__Directions for this task__:
From the data below, report how many lines contain the word "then", giving the number and nothing else.

__Data section__:

○ ○ ○ ○ ○

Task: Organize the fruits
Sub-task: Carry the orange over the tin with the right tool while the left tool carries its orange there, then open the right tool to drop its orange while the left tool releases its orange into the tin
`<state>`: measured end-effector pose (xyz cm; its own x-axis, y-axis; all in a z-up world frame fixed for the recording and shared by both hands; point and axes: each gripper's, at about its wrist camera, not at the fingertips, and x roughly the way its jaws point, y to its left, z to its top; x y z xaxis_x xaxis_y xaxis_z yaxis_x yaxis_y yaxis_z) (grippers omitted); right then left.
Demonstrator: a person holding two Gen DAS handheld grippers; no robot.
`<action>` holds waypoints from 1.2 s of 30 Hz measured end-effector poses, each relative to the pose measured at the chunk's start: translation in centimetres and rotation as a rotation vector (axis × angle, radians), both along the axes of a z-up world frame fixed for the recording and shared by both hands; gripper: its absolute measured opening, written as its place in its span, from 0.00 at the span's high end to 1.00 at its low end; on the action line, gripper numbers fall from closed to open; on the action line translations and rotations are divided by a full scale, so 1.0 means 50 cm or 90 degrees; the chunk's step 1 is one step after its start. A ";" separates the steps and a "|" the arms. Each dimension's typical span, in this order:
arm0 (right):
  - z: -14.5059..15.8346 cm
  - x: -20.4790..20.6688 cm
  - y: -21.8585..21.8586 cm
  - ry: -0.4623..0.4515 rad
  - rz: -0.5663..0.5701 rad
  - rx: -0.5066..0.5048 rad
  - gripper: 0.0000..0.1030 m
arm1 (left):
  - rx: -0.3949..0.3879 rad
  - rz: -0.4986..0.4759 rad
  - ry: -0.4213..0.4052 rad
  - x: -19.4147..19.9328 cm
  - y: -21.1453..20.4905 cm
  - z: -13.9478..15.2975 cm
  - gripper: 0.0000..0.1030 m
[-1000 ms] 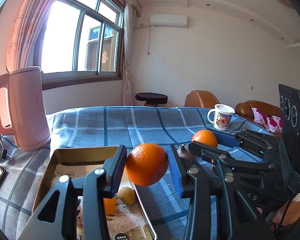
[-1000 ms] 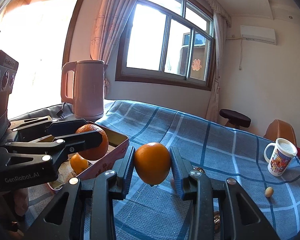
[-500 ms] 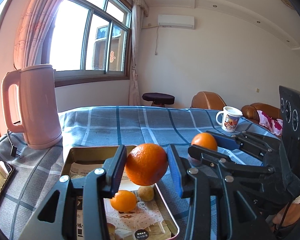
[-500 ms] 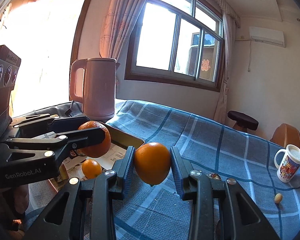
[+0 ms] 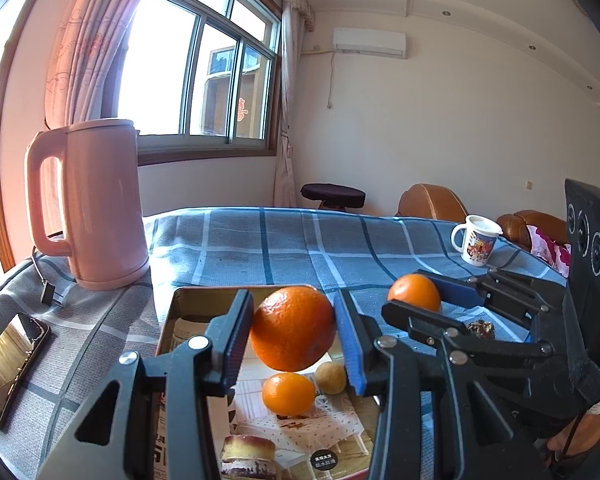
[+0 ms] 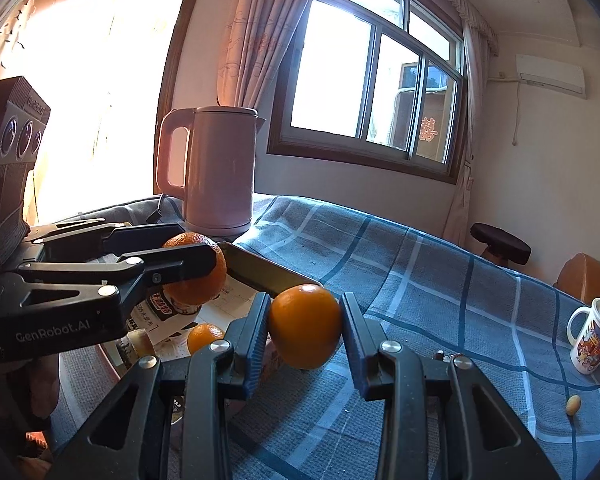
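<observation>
A: Looking along the left gripper (image 5: 294, 336), what sits between its fingers?

B: A large orange (image 5: 293, 328), pinched by the blue pads on both flanks and held above the metal tray (image 5: 204, 298).

A: And what lies in the tray under it?

B: A smaller orange (image 5: 288, 393) and a round yellowish fruit (image 5: 330, 378) just beside it, both on printed paper lining the tray. A small jar (image 5: 249, 456) stands nearer the camera.

A: What of the right gripper (image 6: 305, 330)?

B: It pinches a second orange (image 6: 305, 332), pads pressed on both sides. From its own camera that fruit hangs over the checked blue cloth (image 6: 440, 300), just by the tray's near corner.

A: How do the two grippers stand to each other?

B: Side by side, near but apart. Each shows in the other's view, the left one over the tray, the right one beside it.

A: Anything else on the table?

B: A pink kettle (image 5: 88, 204) behind the tray, a phone (image 5: 10, 360) at the left edge, a printed mug (image 6: 592, 336) far right, and one small yellow fruit (image 6: 573, 403) alone on the cloth near the mug. Something small and shiny (image 5: 480, 327) lies by the right gripper; I cannot tell what it is.
</observation>
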<state>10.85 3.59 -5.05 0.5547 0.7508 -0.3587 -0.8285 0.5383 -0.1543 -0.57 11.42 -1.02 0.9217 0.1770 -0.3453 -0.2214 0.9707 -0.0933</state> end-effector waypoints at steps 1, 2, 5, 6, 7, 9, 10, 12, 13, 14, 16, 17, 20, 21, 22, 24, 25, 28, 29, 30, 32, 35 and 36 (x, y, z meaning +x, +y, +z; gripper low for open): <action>-0.001 -0.001 0.003 0.001 0.002 -0.001 0.64 | 0.000 0.003 0.001 -0.001 0.003 0.000 0.58; -0.001 -0.003 0.008 0.001 0.004 -0.003 0.64 | -0.001 0.006 0.002 -0.003 0.007 -0.001 0.58; -0.003 -0.007 0.019 0.002 0.010 -0.007 0.64 | -0.003 0.015 0.003 -0.008 0.019 -0.002 0.58; -0.004 -0.008 0.022 0.003 0.013 -0.008 0.64 | -0.004 0.018 0.004 -0.010 0.023 -0.001 0.58; -0.006 -0.010 0.025 0.003 0.015 -0.010 0.64 | -0.004 0.021 0.006 -0.012 0.027 -0.002 0.58; -0.008 -0.014 0.031 0.005 0.020 -0.013 0.64 | -0.005 0.030 0.011 -0.016 0.036 -0.004 0.58; -0.009 -0.015 0.034 0.007 0.024 -0.015 0.64 | -0.005 0.035 0.016 -0.017 0.040 -0.006 0.58; -0.012 -0.018 0.044 0.011 0.032 -0.023 0.64 | -0.008 0.042 0.027 -0.020 0.050 -0.012 0.58; -0.015 -0.020 0.049 0.014 0.037 -0.029 0.64 | -0.008 0.046 0.034 -0.020 0.055 -0.016 0.58; -0.019 -0.022 0.056 0.017 0.042 -0.038 0.64 | -0.010 0.050 0.041 -0.021 0.059 -0.021 0.58; -0.027 -0.026 0.070 0.023 0.052 -0.058 0.64 | -0.024 0.054 0.052 -0.025 0.072 -0.026 0.58; -0.029 -0.028 0.075 0.022 0.055 -0.066 0.64 | -0.024 0.057 0.053 -0.027 0.075 -0.027 0.58; -0.036 -0.032 0.091 0.036 0.073 -0.090 0.64 | -0.024 0.065 0.066 -0.028 0.082 -0.030 0.58; -0.041 -0.034 0.098 0.037 0.077 -0.103 0.64 | -0.030 0.063 0.073 -0.025 0.086 -0.033 0.58; -0.043 -0.037 0.102 0.034 0.078 -0.111 0.64 | -0.036 0.060 0.079 -0.024 0.089 -0.035 0.58; -0.049 -0.039 0.110 0.042 0.090 -0.126 0.64 | -0.041 0.061 0.088 -0.020 0.092 -0.038 0.57; -0.054 -0.037 0.114 0.050 0.094 -0.136 0.64 | -0.039 0.063 0.090 -0.019 0.091 -0.038 0.57; -0.053 -0.034 0.112 0.051 0.089 -0.133 0.58 | -0.027 0.069 0.087 -0.020 0.086 -0.035 0.45; -0.051 -0.031 0.107 0.053 0.084 -0.125 0.47 | -0.025 0.072 0.085 -0.021 0.083 -0.035 0.38; -0.047 -0.028 0.099 0.054 0.076 -0.113 0.39 | -0.026 0.074 0.082 -0.022 0.081 -0.034 0.35; -0.040 -0.023 0.074 0.050 0.064 -0.093 0.38 | -0.030 0.070 0.076 -0.021 0.076 -0.031 0.32; -0.034 0.002 0.019 0.037 0.019 -0.082 0.38 | -0.033 0.058 0.066 -0.012 0.057 -0.023 0.26; -0.031 0.018 -0.007 0.042 -0.001 -0.074 0.38 | -0.032 0.050 0.063 -0.007 0.046 -0.020 0.26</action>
<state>11.73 3.23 -6.61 0.5285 0.7014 -0.4783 -0.8380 0.5213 -0.1614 -0.93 13.73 -2.01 0.8668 0.2276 -0.4436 -0.3070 0.9447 -0.1150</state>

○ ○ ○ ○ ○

__Task answer__:
2